そのため美団は、関連職種の人材募集に注力し続けている。4月には、ショートビデオ関連ポスト80以上を公開募集、ショートビデオビジネス全体をカバーした。最近では、より詳細を極める専門職種にシフトしている。顧客テストやアルゴリズム開発を行なうエンジニア、コンテンツ共同開発や、コンテンツ推奨方法のエンジニア、商業アナリストなど、174もの職位を募集している。
 
さらに美団はアプリのレイアウトを変更し、ショートビデオを中央に配置した。ショートビデオを美団で視聴する習慣を身に付けてもらい、プラットフォームの発展につなげる。美団アプリが投稿ビデオをアップできるようになったのは、今年7月のことである。まだ第一段階に過ぎないが、美団がこのビジネスに賭け、抖音や快手と全面対決するつもりなのは間違いない。ブロガーたちも次々にアカウントを開設している。

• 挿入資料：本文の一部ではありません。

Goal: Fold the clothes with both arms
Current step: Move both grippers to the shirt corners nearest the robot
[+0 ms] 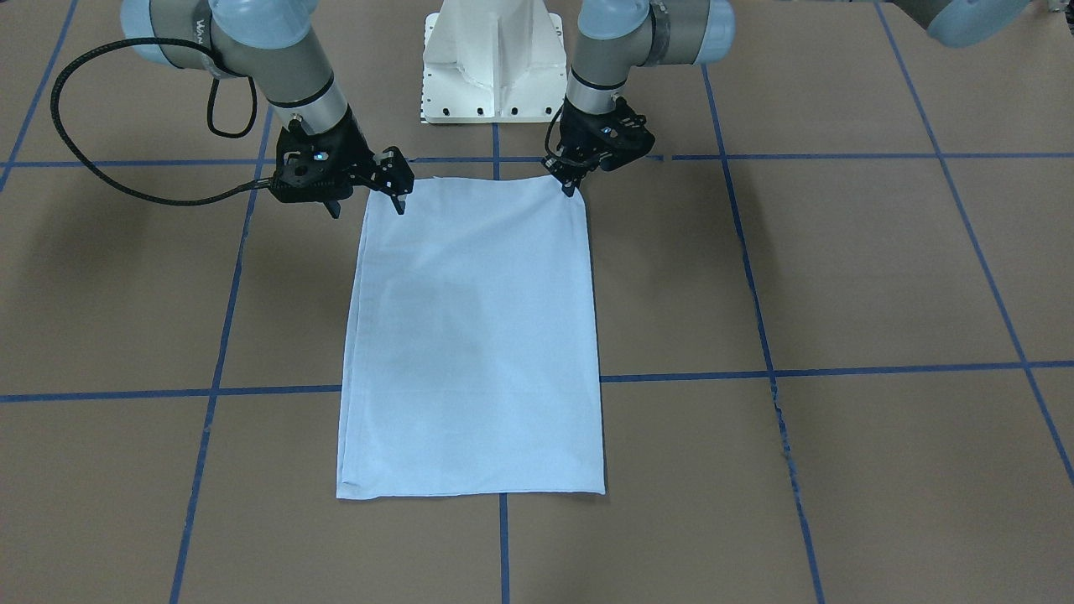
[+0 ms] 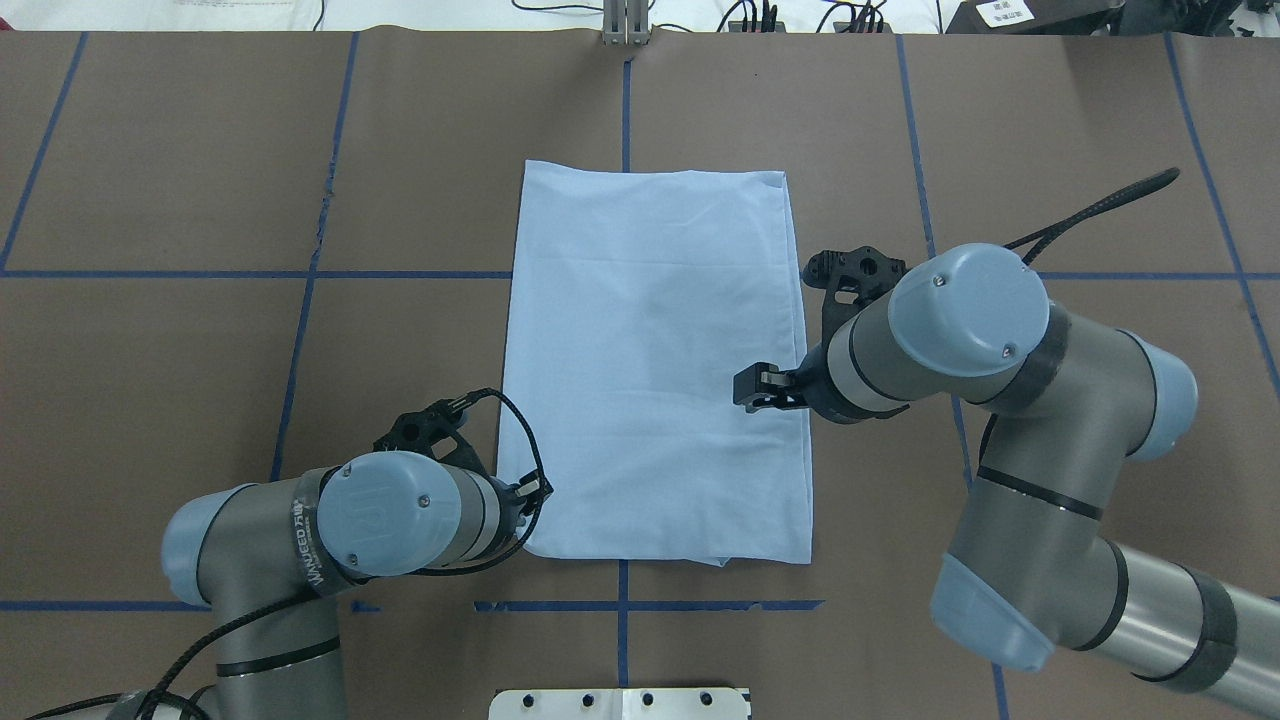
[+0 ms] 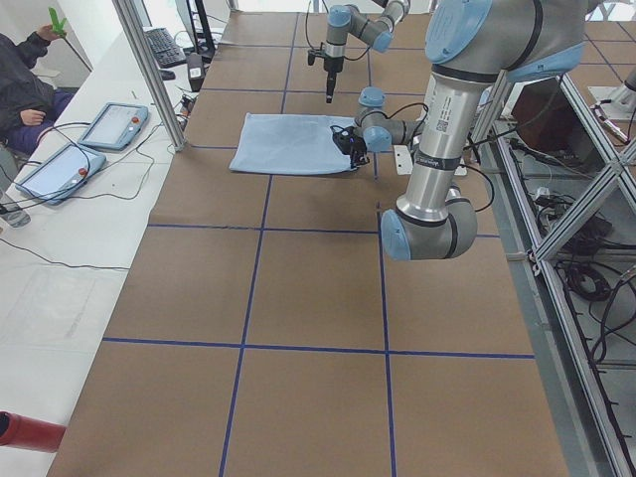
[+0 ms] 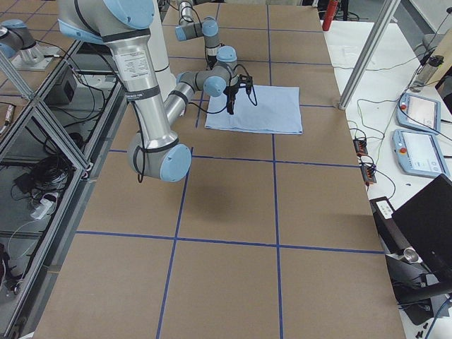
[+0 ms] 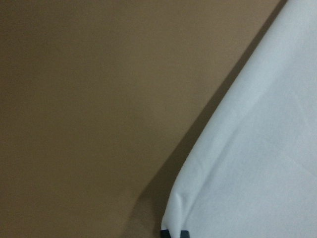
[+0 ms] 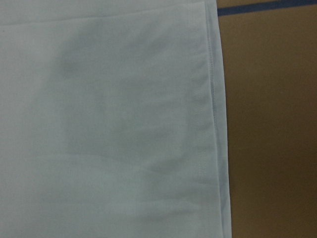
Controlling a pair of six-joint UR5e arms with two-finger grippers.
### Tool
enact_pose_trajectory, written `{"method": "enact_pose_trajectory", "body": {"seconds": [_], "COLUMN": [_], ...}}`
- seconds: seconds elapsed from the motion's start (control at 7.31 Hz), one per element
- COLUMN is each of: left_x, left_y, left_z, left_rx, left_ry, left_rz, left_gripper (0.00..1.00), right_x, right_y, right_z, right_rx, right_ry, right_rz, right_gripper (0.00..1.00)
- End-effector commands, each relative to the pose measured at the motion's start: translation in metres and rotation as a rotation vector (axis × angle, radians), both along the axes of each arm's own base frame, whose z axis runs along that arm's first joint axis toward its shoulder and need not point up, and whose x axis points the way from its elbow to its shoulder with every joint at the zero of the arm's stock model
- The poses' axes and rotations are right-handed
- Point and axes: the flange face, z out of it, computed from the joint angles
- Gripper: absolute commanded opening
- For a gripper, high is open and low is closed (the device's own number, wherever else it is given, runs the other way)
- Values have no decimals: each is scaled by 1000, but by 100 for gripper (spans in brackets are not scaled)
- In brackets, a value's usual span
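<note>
The pale blue T-shirt (image 1: 470, 335) lies folded in a long flat rectangle on the brown table, also seen in the overhead view (image 2: 655, 360). Its collar, print and label are hidden. My left gripper (image 1: 570, 183) is at the shirt's robot-side corner, shut on it. The left wrist view shows that corner (image 5: 247, 163) slightly lifted, with a shadow under it. My right gripper (image 1: 367, 204) is open and hangs a little above the shirt's other robot-side corner, holding nothing. The right wrist view shows the hemmed side edge (image 6: 210, 124) and no fingers.
The white pedestal base (image 1: 493, 63) stands just behind the shirt. Blue tape lines (image 1: 839, 369) grid the brown table. A black cable loop (image 1: 92, 159) hangs by my right arm. Tablets (image 4: 417, 134) and a seated person (image 3: 25, 89) are beyond the table's far side.
</note>
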Motion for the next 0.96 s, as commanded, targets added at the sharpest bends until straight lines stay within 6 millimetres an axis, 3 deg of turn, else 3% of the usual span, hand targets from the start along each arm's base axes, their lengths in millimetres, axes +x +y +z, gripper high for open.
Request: {"method": "enact_pose_trajectory", "body": {"seconds": [0.0,0.27,0.55,0.82], "left_x": [-12,-11,-7,-6], "left_y": [10,11,12,12], "left_z": [-21,-20,-21,-20], "left_rx": [18,14,21,22], "left_ry": [27,27,29,30], "left_rz": [28,38,46,47], "left_gripper": [0,0,0,0], "right_x": [-33,-57,-81,-87], "right_y": [40,73,115,129], "right_z": [-3,2,22,31], "right_rx": [-78,-168,-217,-269], "right_ry": [-2,7,45,57], "right_rz": [83,164,212,249], "right_gripper": [100,100,100,100]}}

抖音で80万人のファンを持つ有力インフルエンサーも、美団でのアップロードを開始、こちらのファン数も4万人を超えた。

 結局IT巨頭のアプリは、みな同じような機能を持つことになる。巨頭の地位を守るためには、何でもやる。
 
陽貨十七の十六
 
『子曰、古者民有三疾。今也或之亡也肆、今之狂也蕩。古之衿也廉。今之衿也忿戻。古之愚也直、今之愚也詐而已矣。』
 
孔子曰く、「昔の民には3つの悪い習慣があった。今はもうなくなっているかも知れない。昔の頑固者は直言、今の頑固者はわがまま。昔の自信家は清廉、今の自信家は無法者。昔の愚者は正直、今の愚者は噓つき。」
 
(現代中国的解釈)
 
アリババ創業者の馬雲が、またぞろいろいろな話題を提供している。馬雲ファミリーが、米国証券取引委員会へ長期株主権計画を発表した。これにはアリババ株を売却する場合の前提条件が記載されていたため、馬雲がアリババ株売却を計画している、と解釈され憶測や不安を引き起こした。しかしアリババは、売却をきっぱり否定した。嘘つきというわけではない。ただし馬雲は資金を必要としている。農業や公共福祉プロジェクトの投資するためである。いずれ売却にかかるのは間違い
 
(サブストーリー)
 
その計画の一端が明らかとなった。杭州馬家厨房食品有限公司が設立されたからだ。資本金1000万元、経営範囲、食品販売、貨物輸出入、食品農産品卸売り、日用品卸売り、酒店管理、技術サービス等となっている。株主は馬雲99、5%所有の杭州大井頭弐拾弐号文化芸術有限公司。同社は一米八海洋科技有限公司に10%出資した。この一米八海洋の経営範囲は、農産品のスマート物流設備販売、海水要職と海洋生物資源利用設備製造、漁業、スマート農業管理、サプライチェーン管理などである。そして、かつてのアリババ、アント・グループ系幹部社員が顔をそろえている。
 
馬雲は、農林水産業に高い関心を持っている。過去2年間、オランダ、日本、タイなどで多くの農業、水産プロジェクトを視察した。日本では海洋養殖関係の大学を視察、学習意欲を見せていたという。それらの知見を生かし、ムール貝の養殖から手がけるようだ。
 
アリババは商品開発に熱心だ。淘宝村とよばれる、ネット通販売上1000万元以上、供給商100社以上あるいは家庭数の10%以上の行政単位が7780カ所ある。農林水産関係も多い。これら地方の経済活性化は、間違いなくアリババの功績である。このような商品開発への関心は、楽天やヤフーショッピングには見られない。例えば、楽天の三木谷社長が、農林水産業の会社を作ったところで、誰も気まぐれにしか思わないだろう。商品そのものにあまり興味がないのは、これまでの彼の言動から明らかだ。一方馬雲のムール貝は、自らライブコマースに出演すれば、バズりは確実だ。